As of April 12, 350 cases had been reported in the six Caribbean countries examined here (Figure 1, panel 1). The domestic economic impact directly related to the disease is very difficult to predict, and obviously it depends on the direct measures under way in each country to combat the spread. Face-to-face service sectors are experiencing a sharp decline as businesses are ordered closed and consumers are required to stay at home. Both supply and demand are effectively shut down. In tourism-dependent economies, this exacerbates the decline in tourism arrivals, while in commodity-dependent economies, this amplifies the impact of the decline of commodity prices on government revenues. Creative solutions through technology can help, ranging from safe prepared food delivery to virtual legal advice, online education, and a host of other possibilities. Still, the short-term impact is severe.
Social distancing measures are obviously necessary to save lives, which is the most important priority for governments all around the world. From an economic perspective, people represent a valuable economic asset. If these economies can emerge from the immediate crisis with their human capital stock intact, then long-term economic growth will still be viable. This human capital stock has an economic value that is multiples of the value of annual GDP.

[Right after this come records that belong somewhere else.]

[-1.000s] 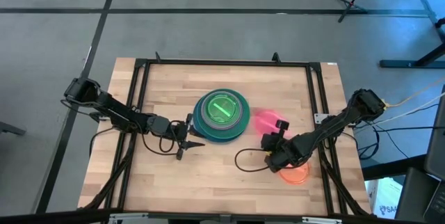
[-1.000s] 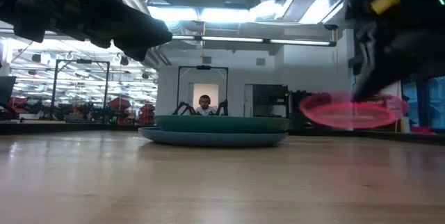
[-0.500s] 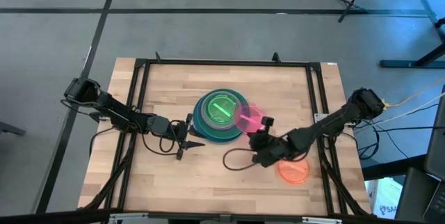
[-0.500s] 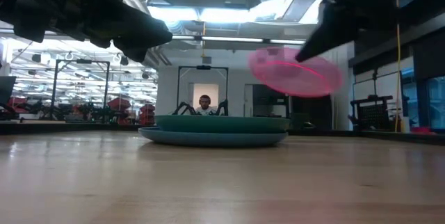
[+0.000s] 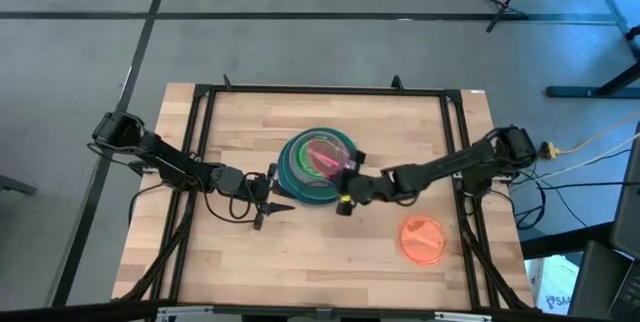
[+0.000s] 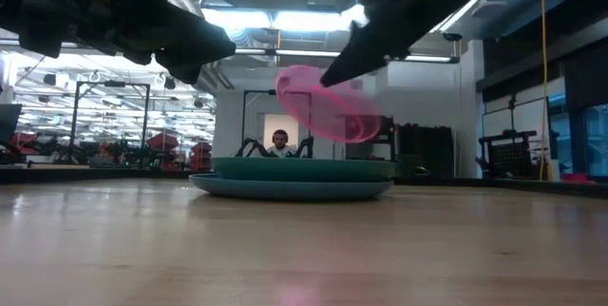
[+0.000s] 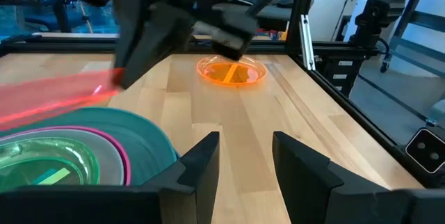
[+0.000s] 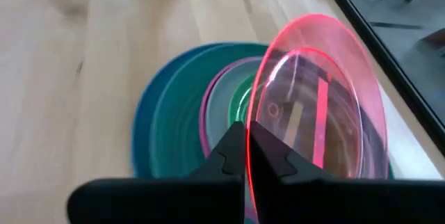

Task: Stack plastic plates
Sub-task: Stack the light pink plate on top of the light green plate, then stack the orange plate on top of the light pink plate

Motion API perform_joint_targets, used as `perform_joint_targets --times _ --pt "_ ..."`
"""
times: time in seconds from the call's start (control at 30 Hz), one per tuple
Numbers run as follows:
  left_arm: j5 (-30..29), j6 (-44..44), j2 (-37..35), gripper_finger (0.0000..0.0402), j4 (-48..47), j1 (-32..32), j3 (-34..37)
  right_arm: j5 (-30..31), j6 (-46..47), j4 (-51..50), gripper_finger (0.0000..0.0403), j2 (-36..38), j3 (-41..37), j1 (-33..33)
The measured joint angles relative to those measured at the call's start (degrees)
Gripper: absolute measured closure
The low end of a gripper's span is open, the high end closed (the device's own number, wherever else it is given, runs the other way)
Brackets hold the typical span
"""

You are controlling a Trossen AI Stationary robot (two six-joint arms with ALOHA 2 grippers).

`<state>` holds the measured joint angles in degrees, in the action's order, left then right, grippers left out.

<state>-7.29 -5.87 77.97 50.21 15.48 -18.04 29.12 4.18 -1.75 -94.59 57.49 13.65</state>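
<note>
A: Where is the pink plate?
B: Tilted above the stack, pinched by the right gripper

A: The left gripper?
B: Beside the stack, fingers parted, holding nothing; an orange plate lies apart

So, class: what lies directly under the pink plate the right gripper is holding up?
Under the tilted pink plate sits the stack: a lime plate on top, magenta, teal and blue rims below. Anything between those layers is covered.

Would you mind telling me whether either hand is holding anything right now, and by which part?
The right hand pinches the translucent pink plate by its rim, tilted above the plate stack. The left hand is open and holds nothing.
</note>
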Motion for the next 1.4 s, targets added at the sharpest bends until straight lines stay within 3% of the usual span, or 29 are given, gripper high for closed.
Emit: perform_joint_targets --times 0.3,0.6,0.7,0.93,1.13,1.4 --pt "0.3 0.0 0.0 0.0274 0.0 0.0 0.0 -8.1 -1.1 10.7 0.0400 -6.6 0.0 -6.5" --pt "0.3 0.0 0.0 0.0274 0.0 0.0 0.0 -8.8 0.3 10.0 0.0396 -8.6 0.0 -8.5" --pt "0.3 0.0 0.0 0.0274 0.0 0.0 0.0 -9.2 0.4 9.0 0.0369 -8.6 0.0 -8.4" --pt "0.3 0.0 0.0 0.0274 0.0 0.0 0.0 -11.0 0.2 4.9 0.0264 -7.3 -0.1 -8.4" --pt "0.3 0.0 0.0 0.0274 -0.1 0.0 0.0 -12.7 2.8 -4.0 0.0209 -0.9 0.0 -4.3" --pt "0.3 0.0 0.0 0.0274 0.0 0.0 0.0 -15.2 14.6 -18.5 0.0201 3.1 0.0 8.1"
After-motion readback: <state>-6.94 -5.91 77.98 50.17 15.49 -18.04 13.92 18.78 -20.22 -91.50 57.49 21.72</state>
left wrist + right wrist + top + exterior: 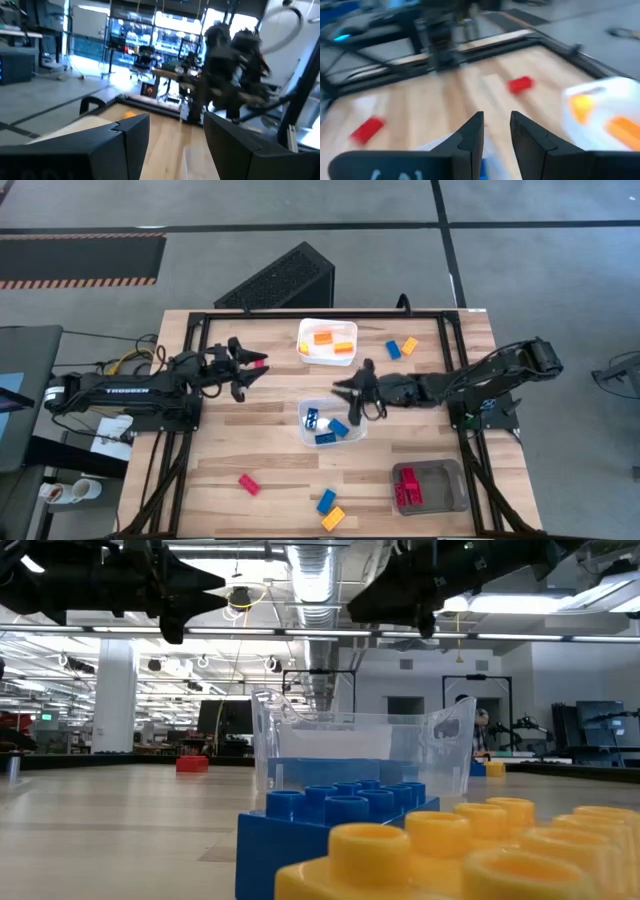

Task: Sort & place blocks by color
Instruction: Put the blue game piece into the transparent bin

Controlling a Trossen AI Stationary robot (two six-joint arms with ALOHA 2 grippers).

The key to saving lives and the associated human capital they bring to economies is to “flatten the curve” in terms of avoiding an exponential infection rate, which could overwhelm national health systems (Figure 1, panel b). The region is still in the early stages of the virus, and the numbers are still small, even relative to the small populations of the Caribbean countries, but the curve is not flattening yet.
External Shocks: A Tale of Tourism and Commodities
As noted in the introduction, the impact of this crisis for individual economies will differ depending on the structure of the economy (e.g., dependence on tourism vs. commodity exporter) and the transmission channels through which the shock propagates. Key direct external channels include physical and financial linkages with the rest of the world. In general, the two most significant conduits for shock transmission will include international trade (including goods and services trade) and financial flows. For the Caribbean countries, both channels are significant, particularly the trade channel, which includes the two most important sectors for Caribbean economies—tourism and commodities exports.
Shocks to Tourism Flows
Some Caribbean economies are among the most tourism-dependent in the world. Tourism accounts for between 11 and 19 percent of direct output (GDP), and between 34 and 48 percent of total GDP in The Bahamas, Barbados, and Jamaica (Table 1). Tourism flows are also responsible for similarly large shares of direct and overall national employment, with all three countries ranking in the top 20 globally on both measures. Related receipts are also equal to over half of total exports of goods and services for these three countries. Cruise ship tourism—already heavily affected by the crisis—also represents a very large proportion of total tourist arrivals for both The Bahamas and Jamaica—77 and 42 percent, respectively. In the other Caribbean countries, tourism has a much smaller, but still not insignificant, role in their respective economies.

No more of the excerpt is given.